• The problem
Return the run of lines below that opens with the line containing "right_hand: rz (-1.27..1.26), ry" and closes with the line containing "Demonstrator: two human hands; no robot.", keeping each one exact.

___ Extracted entries ___

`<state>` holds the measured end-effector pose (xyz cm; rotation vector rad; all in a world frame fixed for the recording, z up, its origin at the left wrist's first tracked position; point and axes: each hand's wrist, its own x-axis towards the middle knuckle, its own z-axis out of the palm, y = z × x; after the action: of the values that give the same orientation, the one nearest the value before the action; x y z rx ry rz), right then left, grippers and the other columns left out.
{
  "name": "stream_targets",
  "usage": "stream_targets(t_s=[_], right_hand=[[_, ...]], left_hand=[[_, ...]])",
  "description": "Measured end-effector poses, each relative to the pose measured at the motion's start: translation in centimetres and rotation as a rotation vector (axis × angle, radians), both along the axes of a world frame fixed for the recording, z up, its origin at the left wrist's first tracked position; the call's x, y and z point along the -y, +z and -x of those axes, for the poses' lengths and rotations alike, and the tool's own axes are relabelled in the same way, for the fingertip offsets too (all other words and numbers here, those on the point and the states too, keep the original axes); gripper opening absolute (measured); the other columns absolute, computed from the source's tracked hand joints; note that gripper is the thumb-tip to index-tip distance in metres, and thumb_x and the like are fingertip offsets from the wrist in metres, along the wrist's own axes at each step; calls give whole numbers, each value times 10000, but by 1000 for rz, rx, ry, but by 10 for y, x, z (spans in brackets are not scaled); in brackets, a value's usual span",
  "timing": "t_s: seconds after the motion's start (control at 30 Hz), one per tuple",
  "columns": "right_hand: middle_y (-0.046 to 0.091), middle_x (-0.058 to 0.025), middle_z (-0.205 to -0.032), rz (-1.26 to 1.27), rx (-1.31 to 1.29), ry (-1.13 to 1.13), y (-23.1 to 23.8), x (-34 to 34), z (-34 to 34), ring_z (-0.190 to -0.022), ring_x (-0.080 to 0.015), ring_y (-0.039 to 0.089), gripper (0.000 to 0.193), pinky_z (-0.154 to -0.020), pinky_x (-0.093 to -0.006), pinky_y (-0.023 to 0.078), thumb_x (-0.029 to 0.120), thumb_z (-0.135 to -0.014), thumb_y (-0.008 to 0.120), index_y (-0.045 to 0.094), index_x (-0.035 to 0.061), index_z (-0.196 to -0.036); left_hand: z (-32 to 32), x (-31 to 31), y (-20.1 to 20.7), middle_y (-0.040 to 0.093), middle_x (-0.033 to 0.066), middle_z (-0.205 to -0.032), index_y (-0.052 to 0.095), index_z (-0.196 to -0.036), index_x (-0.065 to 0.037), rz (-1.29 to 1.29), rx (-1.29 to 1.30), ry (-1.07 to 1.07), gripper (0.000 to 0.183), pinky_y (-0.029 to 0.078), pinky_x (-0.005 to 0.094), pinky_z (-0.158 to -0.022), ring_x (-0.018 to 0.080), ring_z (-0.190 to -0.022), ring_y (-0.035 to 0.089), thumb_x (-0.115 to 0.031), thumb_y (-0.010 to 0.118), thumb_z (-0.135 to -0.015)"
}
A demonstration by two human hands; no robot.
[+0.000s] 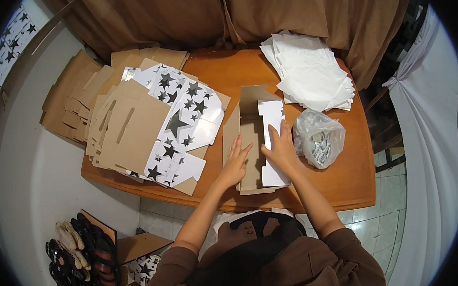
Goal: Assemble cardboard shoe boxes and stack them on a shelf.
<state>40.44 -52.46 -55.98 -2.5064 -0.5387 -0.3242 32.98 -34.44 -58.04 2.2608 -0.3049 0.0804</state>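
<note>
In front of me on the table stands a partly folded cardboard box, its brown inside facing up and its back flap raised. My left hand rests at the box's left wall, fingers spread and thumb stretched toward the middle. Along the right side runs a white panel with notched edges. My right hand lies on that panel, with thumb and fingers apart. Just right of the box sits a clear plastic bag of small silvery packets.
Flat cardboard blanks are piled at the left, some showing a white side with black stars. White paper sheets lie at the back right of the wooden table. Shoes hang on a rack at the lower left, by another cardboard box.
</note>
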Motion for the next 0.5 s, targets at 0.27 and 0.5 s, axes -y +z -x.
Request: stream_targets(t_s=[0.27,0.5], right_hand=[[260,-343,-1379,42,-23,-26,1,4,2,-1283,-489,288,676,-1023,-486,340,267,-702,692,449,27,-1284],[244,-348,-1391,19,17,-1,-2,5,1,-1283,-497,284,639,-1041,-492,305,308,-790,638,408,33,-1320]], left_hand=[[37,0,91,186,156,-1515,453,-1365,-239,153,-327,-391,476,0,573,-1094,392,-1399,116,-376,521,-914],[35,17,66,362,87,-1436,653,-1130,-240,-22,-174,-91,296,-20,626,-1067,389,-1383,183,-348,607,-858]])
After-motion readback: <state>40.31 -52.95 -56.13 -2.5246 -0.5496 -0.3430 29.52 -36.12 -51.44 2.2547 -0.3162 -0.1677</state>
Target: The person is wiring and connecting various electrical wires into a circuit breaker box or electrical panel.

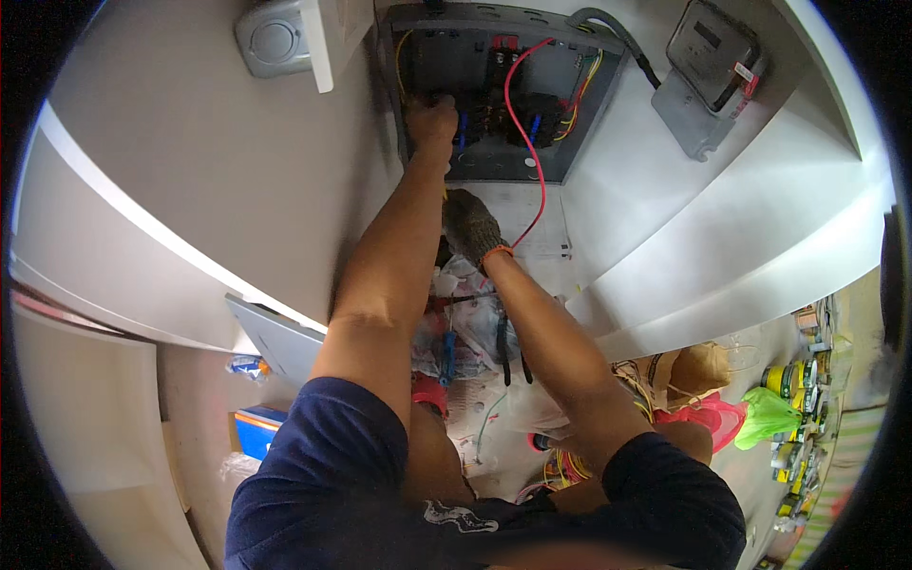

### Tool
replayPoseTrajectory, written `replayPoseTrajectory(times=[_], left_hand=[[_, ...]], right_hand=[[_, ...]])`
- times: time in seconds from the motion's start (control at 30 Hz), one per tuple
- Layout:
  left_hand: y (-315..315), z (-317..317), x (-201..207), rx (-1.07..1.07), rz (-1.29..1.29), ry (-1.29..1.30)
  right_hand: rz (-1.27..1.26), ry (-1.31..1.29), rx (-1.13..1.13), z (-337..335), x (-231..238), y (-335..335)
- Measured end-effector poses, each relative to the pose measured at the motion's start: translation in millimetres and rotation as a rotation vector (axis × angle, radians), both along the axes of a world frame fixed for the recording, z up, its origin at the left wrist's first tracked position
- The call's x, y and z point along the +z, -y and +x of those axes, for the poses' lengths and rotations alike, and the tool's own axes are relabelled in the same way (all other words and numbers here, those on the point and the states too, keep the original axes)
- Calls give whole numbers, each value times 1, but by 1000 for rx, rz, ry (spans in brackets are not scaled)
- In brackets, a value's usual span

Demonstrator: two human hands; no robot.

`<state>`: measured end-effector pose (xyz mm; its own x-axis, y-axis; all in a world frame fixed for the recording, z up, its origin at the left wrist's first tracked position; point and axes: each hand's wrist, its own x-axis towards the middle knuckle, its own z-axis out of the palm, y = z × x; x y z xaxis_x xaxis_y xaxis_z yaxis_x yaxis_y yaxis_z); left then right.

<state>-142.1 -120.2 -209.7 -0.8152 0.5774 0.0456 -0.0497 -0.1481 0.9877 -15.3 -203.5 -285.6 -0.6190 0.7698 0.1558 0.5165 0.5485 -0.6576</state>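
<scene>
My bare left hand (pixel 432 122) is inside the grey electrical box (pixel 598 100), at the left end of its black breakers (pixel 539 123) with blue parts. Its fingers are curled, and what they hold is hidden. My right hand (pixel 469 223), in a dark knitted glove, is just below the box's lower edge, closed. A short yellow piece (pixel 445 192) shows beside its fingers, too small to name. A red wire (pixel 518 119) loops out of the box and hangs down past my right wrist. Thin yellow and red wires (pixel 579 100) run along the box's right side.
White cabinet walls stand close on both sides. An electricity meter (pixel 708 71) hangs at right, a grey round-faced fixture (pixel 274 40) at upper left. Below my arms lie a blue-handled screwdriver (pixel 448 356), black-handled pliers (pixel 503 347) and plastic bags. Wire coils (pixel 567 470) and several tins (pixel 784 380) are lower right.
</scene>
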Motion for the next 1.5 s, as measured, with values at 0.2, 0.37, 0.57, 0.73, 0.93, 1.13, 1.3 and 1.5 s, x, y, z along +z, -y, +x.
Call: replayPoseTrajectory(times=[0.2, 0.37, 0.57, 0.73, 0.93, 1.13, 1.3, 1.5], left_hand=[[-8, -1, 29, 62, -110, -673], [-32, -8, 67, 169, -161, -1091], [-40, -11, 58, 112, -143, -1154], [-44, -13, 51, 59, -251, -1085], [-55, -25, 52, -64, -508, -1205], [-57, -26, 44, 172, -355, -1364], [-41, -24, 46, 365, -234, -1361], [-44, 17, 43, 272, 150, -1441]], right_hand=[[97, -3, 98, -12, 16, -2], [150, 64, 168, -20, 5, 0], [259, 170, 285, -26, -33, -6], [269, 132, 287, -33, -51, 5], [334, -49, 271, -28, -34, 6], [-80, -176, 127, 1, -2, 25], [-265, -229, 25, 42, 2, 50], [-114, -158, -53, 55, -3, 47]])
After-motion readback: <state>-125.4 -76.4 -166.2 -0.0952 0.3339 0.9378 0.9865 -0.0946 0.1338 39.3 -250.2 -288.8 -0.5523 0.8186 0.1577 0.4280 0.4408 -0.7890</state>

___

• Result of the task
  right_hand: rz (-1.27..1.26), ry (-1.31..1.29), rx (-1.13..1.13), z (-337..335), x (-231..238), y (-335..335)
- Measured end-effector poses, each relative to the pose measured at the motion's start: translation in millimetres and rotation as a rotation vector (axis × angle, radians), both along the axes of a world frame fixed for the recording, z up, its origin at the left wrist's first tracked position
- The call's x, y and z point along the +z, -y and +x of those axes, for the poses' lengths and rotations alike, and the tool's own axes are relabelled in the same way (all other words and numbers here, those on the point and the states too, keep the original axes)
- Calls give whole numbers, each value times 1, but by 1000 for rx, rz, ry (spans in brackets are not scaled)
- In brackets, a value's usual span

Demonstrator: two human hands; no robot.

The full output has already been given.